The ability to complete sequences is equivalent to prediction. The way GPT-3 completes sequences is it that it predicts what the next token will be and then it outputs the prediction. You can use the same model on images.
In general, the agent, based on all of its input data up to some point, tries to generate future data. If it can predict its own input data reliably that means it has a model of the world which is similar to reality. This is similar to Solomonoff induction.
Once you have a good approximation of Solomonoff induction (which is uncomputable), you combine the approximation (somehow) with reinforcement learning and expected utility maximization and get an approximation of AIXI.
Since I’m not an expert in reinforcement learning I’m not sure which part is harder, but intuition tells me the hard part of all of this would be approximating Solomonoff induction, and once you have a good world-model, it seems to me it’s relatively straightforward to maximize utility. I hope I’m wrong. (if you think I am please explain why)
See FAQ #4 on MIRI’s website below.
Edit: It was written in 2013 so it is probably best viewed as a jumping off point from which you can make further updates based on what has happened in the world since then.

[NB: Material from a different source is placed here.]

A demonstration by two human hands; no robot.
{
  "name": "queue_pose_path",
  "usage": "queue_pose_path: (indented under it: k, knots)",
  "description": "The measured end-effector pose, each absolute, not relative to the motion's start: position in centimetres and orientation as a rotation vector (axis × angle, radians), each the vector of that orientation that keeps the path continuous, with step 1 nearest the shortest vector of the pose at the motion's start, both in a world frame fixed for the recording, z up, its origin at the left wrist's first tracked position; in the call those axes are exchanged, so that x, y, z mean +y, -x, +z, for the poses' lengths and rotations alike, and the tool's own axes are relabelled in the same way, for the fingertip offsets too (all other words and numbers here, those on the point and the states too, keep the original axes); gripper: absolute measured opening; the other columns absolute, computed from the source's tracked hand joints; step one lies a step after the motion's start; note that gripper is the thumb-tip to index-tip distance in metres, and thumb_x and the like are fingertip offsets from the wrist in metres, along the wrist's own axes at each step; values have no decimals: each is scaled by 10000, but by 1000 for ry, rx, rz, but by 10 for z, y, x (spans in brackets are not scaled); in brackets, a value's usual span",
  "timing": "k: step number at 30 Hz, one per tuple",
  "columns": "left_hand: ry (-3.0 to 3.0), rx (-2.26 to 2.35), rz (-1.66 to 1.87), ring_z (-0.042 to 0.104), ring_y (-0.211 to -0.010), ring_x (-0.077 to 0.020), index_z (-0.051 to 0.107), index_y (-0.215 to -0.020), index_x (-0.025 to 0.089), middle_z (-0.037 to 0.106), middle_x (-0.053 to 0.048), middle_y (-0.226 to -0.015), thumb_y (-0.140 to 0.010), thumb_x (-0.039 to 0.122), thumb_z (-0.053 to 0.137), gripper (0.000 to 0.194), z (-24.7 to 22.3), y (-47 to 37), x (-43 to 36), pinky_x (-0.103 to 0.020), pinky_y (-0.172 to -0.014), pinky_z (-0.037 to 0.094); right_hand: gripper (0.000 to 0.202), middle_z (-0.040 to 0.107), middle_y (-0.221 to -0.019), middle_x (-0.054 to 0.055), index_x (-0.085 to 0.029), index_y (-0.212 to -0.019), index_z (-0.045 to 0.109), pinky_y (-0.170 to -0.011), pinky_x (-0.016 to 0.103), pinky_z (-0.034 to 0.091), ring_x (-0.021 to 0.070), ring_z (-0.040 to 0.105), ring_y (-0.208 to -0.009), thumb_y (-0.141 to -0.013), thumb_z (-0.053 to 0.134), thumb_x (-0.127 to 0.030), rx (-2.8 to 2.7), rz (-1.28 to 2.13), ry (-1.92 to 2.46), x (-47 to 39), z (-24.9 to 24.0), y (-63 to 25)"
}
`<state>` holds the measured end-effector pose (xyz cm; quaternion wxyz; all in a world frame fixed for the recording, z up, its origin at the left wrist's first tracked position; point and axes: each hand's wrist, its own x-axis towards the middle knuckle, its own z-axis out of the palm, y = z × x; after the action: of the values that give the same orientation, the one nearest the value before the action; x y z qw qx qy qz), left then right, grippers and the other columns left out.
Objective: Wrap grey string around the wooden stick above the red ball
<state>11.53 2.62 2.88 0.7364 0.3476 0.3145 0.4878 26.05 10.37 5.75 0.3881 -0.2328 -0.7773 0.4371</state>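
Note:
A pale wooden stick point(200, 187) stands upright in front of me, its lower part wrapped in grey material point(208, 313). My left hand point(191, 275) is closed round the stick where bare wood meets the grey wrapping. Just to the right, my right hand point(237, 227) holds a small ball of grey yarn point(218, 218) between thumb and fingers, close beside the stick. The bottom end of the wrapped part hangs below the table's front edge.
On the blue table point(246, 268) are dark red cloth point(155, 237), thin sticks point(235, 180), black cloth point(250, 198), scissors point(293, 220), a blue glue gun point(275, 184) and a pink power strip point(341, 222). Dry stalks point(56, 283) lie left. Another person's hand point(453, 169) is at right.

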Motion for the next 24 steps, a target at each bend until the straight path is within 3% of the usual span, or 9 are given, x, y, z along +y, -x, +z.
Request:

Yes but GPT-3 offers us new evidence we should try to update on. It’s debatable to say how many bits of evidence that provides, but we can also update based on this Discontinuous progress in history: an update:
AlphaGo was something we saw before we expected it. GPT-3 text generator was something we saw before we expected it. They were discontinuities.
I agree. I’m not sure how much to update on the things you mention or on other things that have happened since 2013, so I think my answer serves as more of jumping off point than something authoritative. I edited it to mention that.
1. The problem with theories along the vein of AIXI is that they assume exploration is simple (as it is, in RL), but exploration is very expensive IRL
So if you want to think based on that framework, well, then AGI is as far away as it takes to build a robust simulation of the world in which we want it to operate (very far away)
2. In the world of mortals, I would say AGI is basically already here, but it’s not obvious because it’s impact is not that great.
We have ML-based systems that could in theory do almost any job, the real problem lies in the fact that they are much more expensive than humans to “get right” and in some cases (e.g. self driving) there are regulatory hurdles to cross.
The main problem with a physical human-like platform running an AGI is not that designing the algorithms for it to perform useful tasks is hard, the problem is that designing a human like platform is impossible with current technology and the closest alternatives we’ve got are still more expensive to build and maintain than just hiring a human.
Hence why companies are buying checkout machines to replace employees rather than buying checkout robots.
3. If you’re referring to “superintelligence” style AGI, i.e. something that is much more intelligent than a human, I’d argue we can’t tell how far away this is or if it can even exists (i.e. I think it’s non obvious that the bottleneck at the moment is intelligence and not physical limitations, see 1 + corrupt incentives structures, aka why smart humans are still not always used to their full potential).
I’m not sure what you mean by this. Does RL mean Reinforcement Learning, but IRL mean “in real life”. AIXI would be very efficient at using the minimum possible exploration. (And a lot of exploration can be done cheap. There is a lot of data online that can be downloaded for the cost of bandwidth, and sending a network packet to see what you get back is exploration.)